Se os planos derem todos certos (assim espero rs), concluirei o curso de Direito em 4 anos no meio do próximo ano (2017). As pessoas me perguntam por que fazer isso? Eu tenho sede de me formar, tenho pressa em realizar um plano que cada etapa dele tem sido um sonho! Todos os dias, eu agradeço a Deus por estar ali, saio cedo e volto tarde pra casa. Não sei o que é dormir mais de 6 horas, mas eu não trocaria um dia na minha faculdade por um dia de sono, porque hoje minha vida faz sentido. O corpo descansa em 6 horas, agora quando o cansaço está na alma, e esse é difícil de tratar.

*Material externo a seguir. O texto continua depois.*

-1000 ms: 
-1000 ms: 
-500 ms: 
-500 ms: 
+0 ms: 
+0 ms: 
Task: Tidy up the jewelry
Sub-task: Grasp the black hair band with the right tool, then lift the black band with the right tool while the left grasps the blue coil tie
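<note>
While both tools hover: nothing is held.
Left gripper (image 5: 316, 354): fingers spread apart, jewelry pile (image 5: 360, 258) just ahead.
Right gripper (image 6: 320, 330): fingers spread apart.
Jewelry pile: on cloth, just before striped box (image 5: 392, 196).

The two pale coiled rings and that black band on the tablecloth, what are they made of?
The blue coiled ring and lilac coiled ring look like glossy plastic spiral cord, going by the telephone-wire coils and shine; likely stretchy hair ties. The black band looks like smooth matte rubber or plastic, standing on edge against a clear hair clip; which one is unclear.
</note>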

Antes de encerrar preciso dizer, rsrs, após um ano cursando Direito decidi que não tinha mais desculpas, era hora de correr atrás do prejuízo e emagrecer. Nos últimos dois anos perdi 41 kg com um novo estilo de vida. E digo que “nada em mim foi covarde, até desistir foi meu maior ato de coragem”.

Gostaria de encerrar com uma frase que escrevi ainda no primeiro semestre do curso de Direito, quando caiu a ficha que eu estava no lugar certo. “Eu pensava que era preciso estar com a vida “feita” ou “pronta” para ser feliz em plenitude. Descobri que felicidade plena é um estado da alma quando a gente gosta do que produz, do que conquista”.